Employment in manufacturing related industries in America has plummeted drastically as our manufacturing base continues to disintegrate.
See the total number of employees in both non durable manufacturing and durable manufacturing. You can thank free trade for that. (Ironically, the very first act of Congress was a Protective Tarriff).
click to enlarge images
As the total number of employed Americans has also plummeted with only a slight gain in recent months, income from wages has fallen.
See the total number of employed Americans and my chart of income from wages, which I got off of the Federal Flow of Funds report, pg. 14.
Now let's look at total personal income.
How is it, you might ask that personal income has been increasing throughout 2009 as the total number of Americans employed and income from wages kept falling? The answer is that government social welfare payments is making up for that. Robbing productive Peter to pay poor Paul.
David Rosenberg of Gluskin Sheff put together this chart showing the percentage of personal income coming from government transfer receipts.
Personal income for the 4th quarter of 2009 was $12,114.3 billion. Total federal government social benefits and other transfer payments were $1,672.7 billion and $528.4 billion respectively, for a total of $2,201.1 billion. That puts the percent of personal Income derived from social benefits at 18.17% for the 4th quarter of 2009.

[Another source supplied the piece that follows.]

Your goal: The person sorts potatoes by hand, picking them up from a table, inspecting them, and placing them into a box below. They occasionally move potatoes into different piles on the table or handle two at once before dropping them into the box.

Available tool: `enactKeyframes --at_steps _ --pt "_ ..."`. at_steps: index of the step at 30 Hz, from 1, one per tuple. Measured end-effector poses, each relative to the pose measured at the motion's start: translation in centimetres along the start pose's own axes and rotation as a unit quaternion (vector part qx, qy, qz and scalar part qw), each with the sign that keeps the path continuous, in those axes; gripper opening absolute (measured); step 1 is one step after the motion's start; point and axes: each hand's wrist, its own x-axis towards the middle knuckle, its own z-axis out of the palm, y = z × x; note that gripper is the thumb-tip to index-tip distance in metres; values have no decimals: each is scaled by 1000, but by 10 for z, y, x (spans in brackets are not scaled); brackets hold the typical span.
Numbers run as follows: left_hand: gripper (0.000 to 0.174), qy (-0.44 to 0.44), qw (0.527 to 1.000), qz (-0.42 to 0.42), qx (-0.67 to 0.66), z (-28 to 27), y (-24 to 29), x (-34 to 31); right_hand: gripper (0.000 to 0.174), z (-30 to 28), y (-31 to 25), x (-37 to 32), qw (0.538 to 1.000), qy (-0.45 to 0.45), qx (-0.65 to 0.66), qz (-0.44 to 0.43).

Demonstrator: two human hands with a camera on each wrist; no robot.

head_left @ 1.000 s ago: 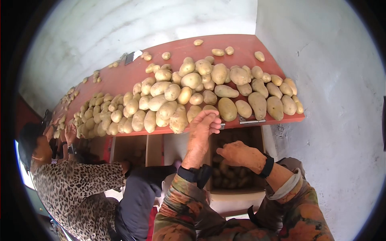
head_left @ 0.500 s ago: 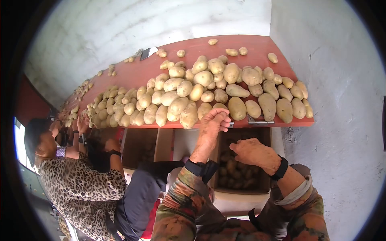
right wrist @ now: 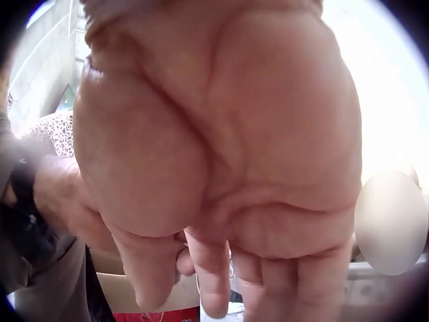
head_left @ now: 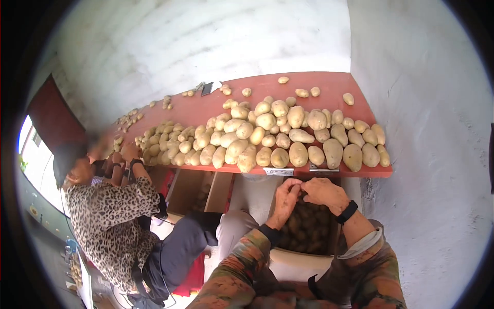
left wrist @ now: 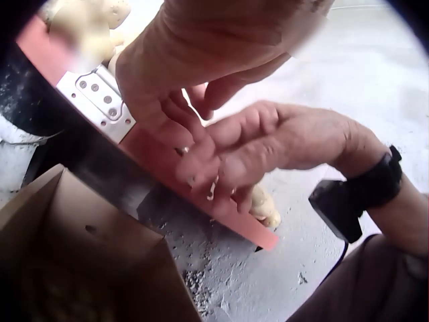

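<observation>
My left hand and right hand meet fingertip to fingertip just below the table's front edge, over a box of potatoes. In the left wrist view, the left hand reaches down to the bent fingers of the right hand. Loosely bent fingers and the palm of the right hand fill the right wrist view. No potato shows in either hand. Potatoes lie heaped along the red table, the larger ones near me.
Metal hinges sit on the table edge above the box. A second box stands left under the table. At the left, a person in a leopard-print top reaches toward the potatoes. A grey wall bounds the right side.
My left hand has come down from the table edge toward the right hand, and their fingertips now meet. The head view has shifted, and the other person's arms have moved.
</observation>
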Motion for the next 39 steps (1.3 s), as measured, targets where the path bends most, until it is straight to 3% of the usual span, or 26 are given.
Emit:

Meanwhile, the savings rate has been dropping: since peaking in May of 2009 at 6.4%, it has fallen to 3.1% in March of 2010 as more and more Americans have to dip into what's left of their savings to pay for necessities like food, clothing and gas for their car. Either that or buying Kindles (AMZN) and iPads (AAPL). I would have expected the savings rate to rise for sure given the level of crisis we're in today and the complete lack of jobs. I suppose sociologists would say when you have such a strong social safety net, the desire to save for a rainy day diminishes.

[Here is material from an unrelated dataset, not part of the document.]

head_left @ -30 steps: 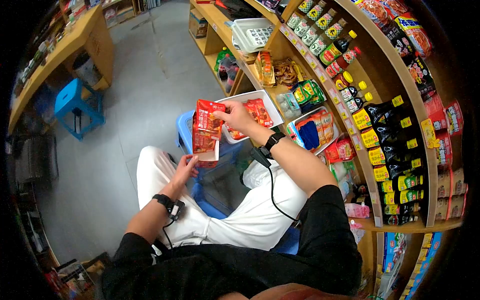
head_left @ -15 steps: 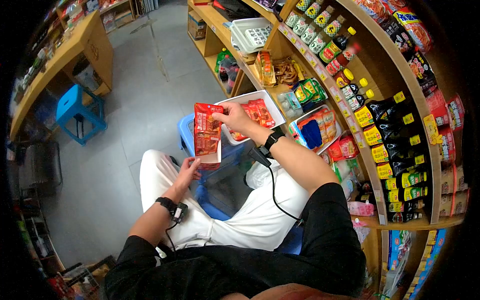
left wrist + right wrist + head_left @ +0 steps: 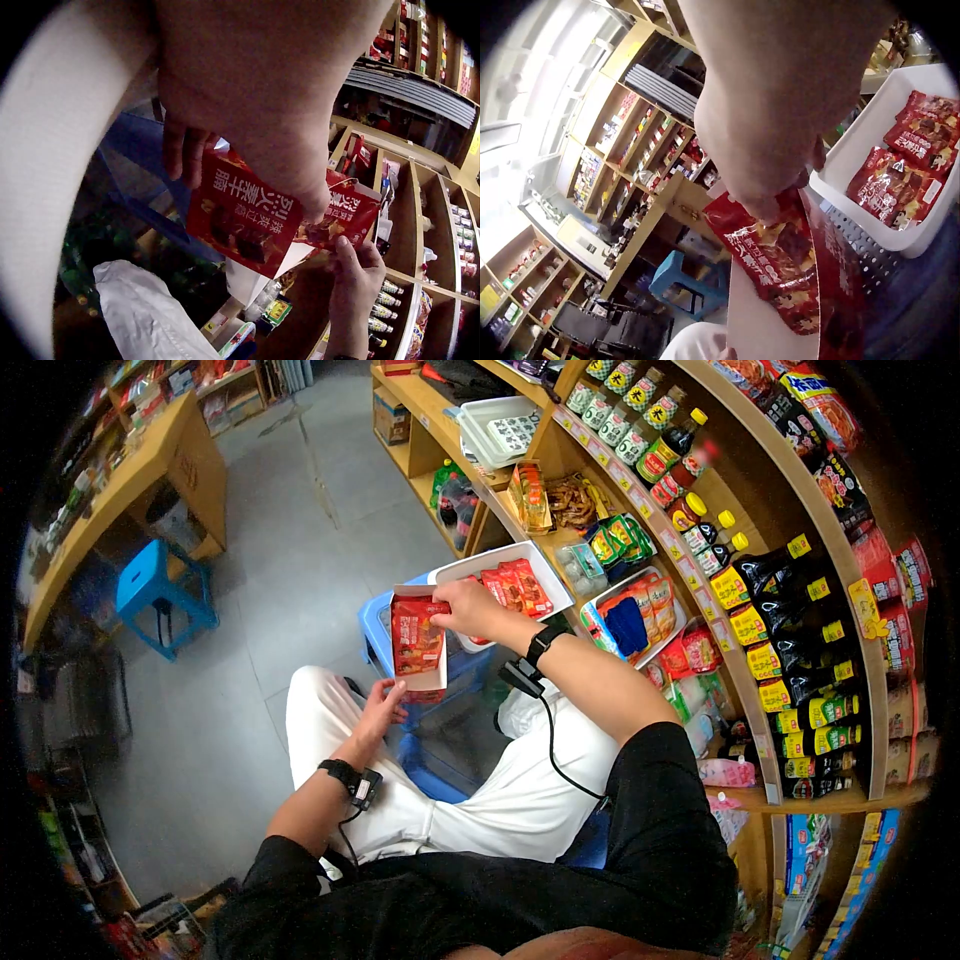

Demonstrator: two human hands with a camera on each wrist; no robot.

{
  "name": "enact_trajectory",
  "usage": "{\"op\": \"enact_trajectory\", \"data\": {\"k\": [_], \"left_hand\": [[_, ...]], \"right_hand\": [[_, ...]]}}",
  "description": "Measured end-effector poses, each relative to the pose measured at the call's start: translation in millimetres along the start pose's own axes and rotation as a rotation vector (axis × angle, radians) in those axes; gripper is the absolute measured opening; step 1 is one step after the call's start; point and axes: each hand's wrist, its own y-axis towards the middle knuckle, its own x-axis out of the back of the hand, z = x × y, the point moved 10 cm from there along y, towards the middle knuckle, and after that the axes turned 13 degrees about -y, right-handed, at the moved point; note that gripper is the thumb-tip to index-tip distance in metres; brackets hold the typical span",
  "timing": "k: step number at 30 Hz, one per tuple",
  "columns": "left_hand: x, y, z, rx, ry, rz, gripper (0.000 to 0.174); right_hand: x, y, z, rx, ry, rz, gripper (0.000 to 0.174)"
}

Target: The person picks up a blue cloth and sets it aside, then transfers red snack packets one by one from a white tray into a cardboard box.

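My right hand (image 3: 468, 610) pinches the upper end of a red snack packet (image 3: 416, 635). The packet lies inside an open box with red printed outer sides and a white interior (image 3: 430, 678). In the right wrist view the packet (image 3: 769, 262) shows between the box's white inner wall and its red side. My left hand (image 3: 382, 708) holds the box at its near end. The left wrist view shows the box's printed red face (image 3: 244, 214) between the left thumb and fingers, with the right hand (image 3: 356, 285) at the far end.
A white tray (image 3: 558, 582) with several red packets stands beside the box, over a blue stool (image 3: 372, 628). On the right, shelves hold sauce bottles (image 3: 755, 625) and a second tray of packets (image 3: 655, 610). Another blue stool (image 3: 150, 585) stands on the floor at left.
The right hand has moved slightly down, toward me, and the packet has slid deeper into the box. The box's far end now shows around the packet. The left hand stays at the near end.
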Motion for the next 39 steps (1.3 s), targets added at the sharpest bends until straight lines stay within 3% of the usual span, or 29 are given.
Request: {"op": "enact_trajectory", "data": {"k": [15, 17, 21, 23, 39], "left_hand": [[-6, -9, -9, -0.004, -0.025, -0.005, 0.071], [-11, -14, -13, 0.013, 0.018, 0.004, 0.061], [-8, -10, -9, 0.017, 0.019, 0.009, 0.061], [-5, -7, -8, -0.012, 0.002, -0.004, 0.071], [-6, -8, -8, 0.001, -0.004, 0.001, 0.073]], "right_hand": [[-15, -1, 1, -0.082, -0.098, 0.249, 0.026], [-20, -2, -2, -0.082, -0.091, 0.24, 0.026], [-25, -1, -2, -0.086, -0.079, 0.277, 0.027], [-22, -1, 1, -0.084, -0.08, 0.267, 0.027], [-19, -3, -2, -0.092, -0.048, 0.227, 0.024]]}}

We just found out earlier this month, that in March the average hourly earnings of all employees on private payrolls fell by 2 cents to $22.47. This was the first time earnings fell month over month since April 2003. That doesn't bode well for any kind of improvement in personal income.
Without government handouts, i.e. extended unemployment, food stamps and other welfare programs, personal income would be down and I'm quite sure that the fundamentals of many retail companies would not be as near as stable as they are today.

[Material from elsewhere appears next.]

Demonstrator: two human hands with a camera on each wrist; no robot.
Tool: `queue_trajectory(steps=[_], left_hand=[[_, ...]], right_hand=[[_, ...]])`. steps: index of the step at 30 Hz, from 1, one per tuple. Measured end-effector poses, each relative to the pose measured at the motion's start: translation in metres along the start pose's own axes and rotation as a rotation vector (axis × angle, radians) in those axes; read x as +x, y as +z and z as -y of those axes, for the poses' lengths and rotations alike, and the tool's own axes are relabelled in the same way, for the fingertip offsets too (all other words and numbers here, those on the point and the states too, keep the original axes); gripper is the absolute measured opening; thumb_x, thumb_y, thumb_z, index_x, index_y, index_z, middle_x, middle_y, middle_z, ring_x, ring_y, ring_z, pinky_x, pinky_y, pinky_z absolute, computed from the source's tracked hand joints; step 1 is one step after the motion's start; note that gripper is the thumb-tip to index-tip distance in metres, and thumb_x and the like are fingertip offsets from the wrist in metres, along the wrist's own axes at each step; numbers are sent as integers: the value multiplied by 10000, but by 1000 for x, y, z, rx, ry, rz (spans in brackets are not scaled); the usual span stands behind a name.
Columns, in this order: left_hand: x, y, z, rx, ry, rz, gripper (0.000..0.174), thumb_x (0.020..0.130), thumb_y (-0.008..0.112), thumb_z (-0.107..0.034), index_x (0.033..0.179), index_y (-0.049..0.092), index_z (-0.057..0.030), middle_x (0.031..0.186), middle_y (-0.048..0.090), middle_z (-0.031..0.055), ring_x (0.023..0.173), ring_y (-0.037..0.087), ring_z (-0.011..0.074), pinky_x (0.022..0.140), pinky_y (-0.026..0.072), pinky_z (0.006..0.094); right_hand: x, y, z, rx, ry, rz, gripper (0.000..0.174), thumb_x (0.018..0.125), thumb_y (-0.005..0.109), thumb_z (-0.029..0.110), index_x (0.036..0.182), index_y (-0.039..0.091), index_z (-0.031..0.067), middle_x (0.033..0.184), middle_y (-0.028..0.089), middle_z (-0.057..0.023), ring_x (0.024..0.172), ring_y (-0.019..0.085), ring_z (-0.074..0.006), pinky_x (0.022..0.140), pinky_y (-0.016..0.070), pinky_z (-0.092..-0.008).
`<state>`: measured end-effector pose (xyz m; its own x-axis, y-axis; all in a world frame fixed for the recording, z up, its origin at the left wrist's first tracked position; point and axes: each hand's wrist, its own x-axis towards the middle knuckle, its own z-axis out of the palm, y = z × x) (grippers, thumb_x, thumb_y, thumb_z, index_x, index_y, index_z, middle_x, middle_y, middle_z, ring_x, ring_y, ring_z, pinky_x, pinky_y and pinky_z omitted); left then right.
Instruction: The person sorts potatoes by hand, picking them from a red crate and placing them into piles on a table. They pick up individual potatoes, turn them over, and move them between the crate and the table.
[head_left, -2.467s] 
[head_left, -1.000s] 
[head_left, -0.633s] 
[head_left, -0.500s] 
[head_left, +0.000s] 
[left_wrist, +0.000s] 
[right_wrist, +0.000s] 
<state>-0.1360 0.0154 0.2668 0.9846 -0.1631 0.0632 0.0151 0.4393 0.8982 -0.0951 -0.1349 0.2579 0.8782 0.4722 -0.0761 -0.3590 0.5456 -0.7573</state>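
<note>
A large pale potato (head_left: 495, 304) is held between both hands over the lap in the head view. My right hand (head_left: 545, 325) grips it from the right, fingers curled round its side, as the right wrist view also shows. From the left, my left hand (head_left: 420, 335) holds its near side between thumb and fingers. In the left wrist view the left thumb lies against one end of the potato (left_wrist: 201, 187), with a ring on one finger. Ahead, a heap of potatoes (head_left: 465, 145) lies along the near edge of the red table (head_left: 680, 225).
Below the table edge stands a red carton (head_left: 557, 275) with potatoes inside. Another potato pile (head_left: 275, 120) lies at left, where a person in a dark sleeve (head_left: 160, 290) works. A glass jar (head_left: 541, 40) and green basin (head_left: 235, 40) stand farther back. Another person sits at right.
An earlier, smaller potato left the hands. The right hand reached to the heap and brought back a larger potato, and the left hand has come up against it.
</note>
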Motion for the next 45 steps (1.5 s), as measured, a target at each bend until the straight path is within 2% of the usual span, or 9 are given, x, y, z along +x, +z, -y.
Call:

I'm not sure how long this can last. China owns $889 billion in US Treasury debt as of January 2010 (see here).
With about 4 Chinese for every 1 American, this means that every American owes 4 Chinese $741. (We also owe the Japanese, the Brits, the Brazilians, the oil exporters, others, and of course, the Federal Reserve - the money printers.)
As of 2007, 620 million, or 47% of the Chinese, live on less than $2 a day.
If you live in NY, you have a family of 4 and make less than $28,668 gross income, you can qualify for up to $668 per month in food stamps.
So, to understand this correctly, we borrow money from China, a country where hundreds of millions are living on less than $2 a day, so we can pay an American family whose household's breadwinner works at Home Depot (HD) (they're hiring!) as an associate making $10 an hour ($20,800 per year with 40 hour work week), up to $668 a month for food?
Over 39.4 million Americans collect food stamps as of January 2010. That's more than one in eight that rely on food stamps. One in four children relies on food stamps, and one in 50 Americans lives on nothing but food stamps, per a NY Times aritcle I read back in January.
With respect to unemployment benefits, 11.4 million Americans are receiving unemployment benefits per most recent data. A majority are on the extended benefits, which go up to 99 weeks, or nearly 2 years.
Government transfer payments are simply making up for the shortfall in personal income from "work." That's your cover up to this crisis.
America is now at the mercy of borrowing money and going deeper into debt in order to provide the necessities of life.
In 2009, total non financial debt increased $1.125 trillion to $34.702 trillion. Yet, GDP fell $185 billion (source: here).
This is known as debt saturation and a concept known as marginal productivity of debt. I understand this as like using a barrel of oil worth of energy to extract 7/8s barrel of oil worth of energy. The ability of the debt to be used productivly has now diminished as debt is used to not only pay interest on debt, but also to be spent on goods and services and not to be invested in increasing productive output per capita per sq kilometer.
Austrian economists understand this very well, as was pointed out back in May of 2009 by John Lounsbury here on Seeking Alpha.
The social safety net of our current depression is on thin ice, in my opinion. Any day now, the ability for the US to borrow money without debasing the currency via further drastic monetization is upon us. Any hint of food inflation or commoditiy induced inflation could spur higher interest rates that could throw the US off course and deny those on the social safety net their benefits. Then all hell breaks loose..potentially.
It's as if we have completely forgotten the old adage, "give a man a fish, he eats for a day, teach a man to fish, he eats for a lifetime." Nearly as many Americans that collect unemployment work in manufacturing today. I'm not even sure whether we still make fishing poles.
America NEEDS work and production for there to be any hope of coming out of this condition without default or without the shutting down of government agencies. This is absolutely not happening. We will see this year that many city and state agencies will simply shut down because they are broke and have failed to create the productive capacity to provide the output neccessary to service the debt and carry on.
Without increases in employment and REAL personal income, not increases in social benefits, there will be no rebound in residential real estate, no rebound in commercial real estate and no rebound in the overall economy. The disintegration will continue and governments will simply begin to shut down and social benefits will become depleted.
Quoting Ron Paul as best I can remember, "money does not grow on trees for if it did, then money would become as leaves do, either bagged up and thrown away or chopped up and used as mulch."
Conclusion: The Green Shoots Mr. Bernanke saw on March 16, 2009 have withered.